What is expected:
Output only the lines below from the one containing "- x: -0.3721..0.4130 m" to the one containing "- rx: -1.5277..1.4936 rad", exactly as written, both ends kept.

*** Dataset extract ***

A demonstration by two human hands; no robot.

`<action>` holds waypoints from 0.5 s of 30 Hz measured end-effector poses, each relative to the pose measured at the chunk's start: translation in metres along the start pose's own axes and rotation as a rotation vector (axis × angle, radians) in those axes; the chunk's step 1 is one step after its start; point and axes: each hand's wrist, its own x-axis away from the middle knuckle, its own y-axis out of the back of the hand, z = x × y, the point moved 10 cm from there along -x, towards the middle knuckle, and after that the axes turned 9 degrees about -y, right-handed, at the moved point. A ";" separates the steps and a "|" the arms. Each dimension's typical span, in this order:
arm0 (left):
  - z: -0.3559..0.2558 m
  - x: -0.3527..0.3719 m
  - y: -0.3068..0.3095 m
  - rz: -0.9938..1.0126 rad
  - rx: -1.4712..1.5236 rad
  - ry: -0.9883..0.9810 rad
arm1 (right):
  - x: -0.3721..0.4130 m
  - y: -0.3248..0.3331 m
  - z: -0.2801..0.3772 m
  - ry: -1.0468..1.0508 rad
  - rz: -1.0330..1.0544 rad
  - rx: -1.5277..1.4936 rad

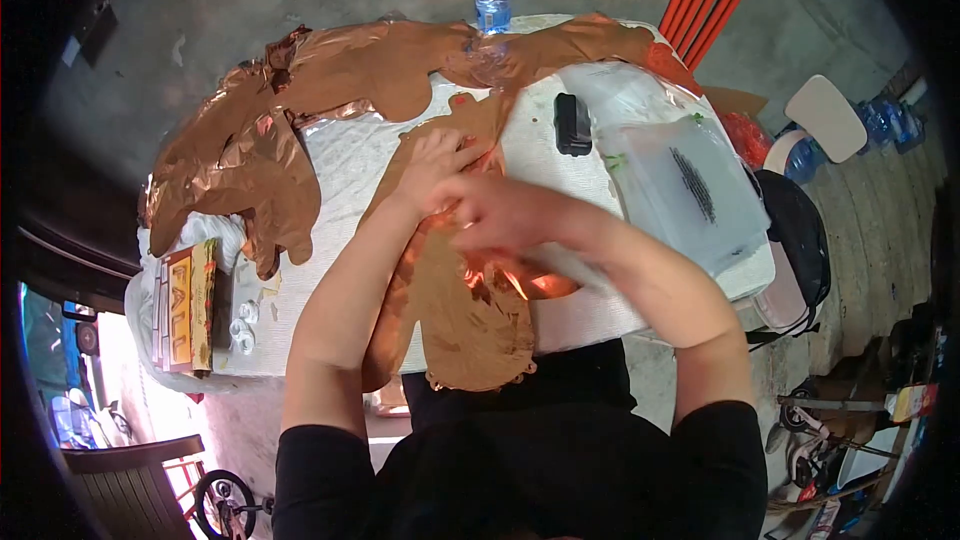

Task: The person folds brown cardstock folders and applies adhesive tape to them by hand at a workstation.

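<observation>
Copper-coloured foil sheets (350,70) lie along the far edge and left side of the white table. In the middle, a flat foil piece (475,310) with a dull tan face reaches over the near edge. My left hand (435,165) rests on the foil near its upper part, fingers spread. Just right of it, my right hand (495,215) is blurred by motion over the shiny foil, its fingers too smeared to read. My wrists come close together.
A water bottle (492,0) stands at the far edge. A black case (572,124) and a clear plastic packet (685,185) lie on the right. Boxes (188,308) and small white rolls (243,328) are at the left. The table rim (240,380) runs in front.
</observation>
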 end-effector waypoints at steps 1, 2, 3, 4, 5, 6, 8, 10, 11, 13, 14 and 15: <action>0.005 -0.001 -0.003 0.008 0.013 0.020 | -0.012 -0.014 0.007 0.031 0.014 0.157; 0.003 0.000 -0.001 0.012 0.010 0.015 | -0.028 -0.032 0.006 0.079 0.054 0.232; 0.002 0.002 -0.001 0.077 -0.046 0.028 | -0.038 -0.047 0.003 0.127 0.093 0.307; 0.002 0.003 -0.001 0.141 -0.103 0.043 | -0.039 -0.053 0.001 0.131 0.091 0.304; 0.001 0.001 0.003 0.143 -0.107 0.045 | -0.040 -0.058 -0.002 0.116 0.080 0.319; 0.005 0.002 -0.004 0.238 -0.041 0.116 | -0.041 -0.061 -0.004 0.099 0.073 0.335; 0.010 0.004 -0.015 0.329 0.028 0.194 | -0.017 -0.056 0.008 0.150 0.184 0.083; 0.011 0.001 -0.007 0.180 0.050 0.189 | 0.002 -0.028 0.008 0.229 0.212 -0.238; 0.011 0.004 -0.008 0.177 0.056 0.197 | 0.004 -0.003 0.000 0.263 0.134 -0.306; 0.002 0.004 0.005 0.064 -0.007 0.114 | 0.006 0.057 -0.041 0.216 -0.241 -0.403; 0.000 0.004 0.007 0.065 -0.002 0.118 | 0.002 0.063 -0.055 0.211 -0.238 -0.404; 0.000 0.002 0.010 0.063 0.027 0.136 | 0.013 0.083 -0.051 0.325 -0.542 0.037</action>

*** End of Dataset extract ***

Solution to the exercise:
  - x: -0.3721..0.4130 m
  - y: -0.3248..0.3331 m
  - z: -0.2801..0.3772 m
  - ry: -1.0468..1.0508 rad
  - rz: -1.0330..1.0544 rad
  - rx: -1.5277..1.4936 rad

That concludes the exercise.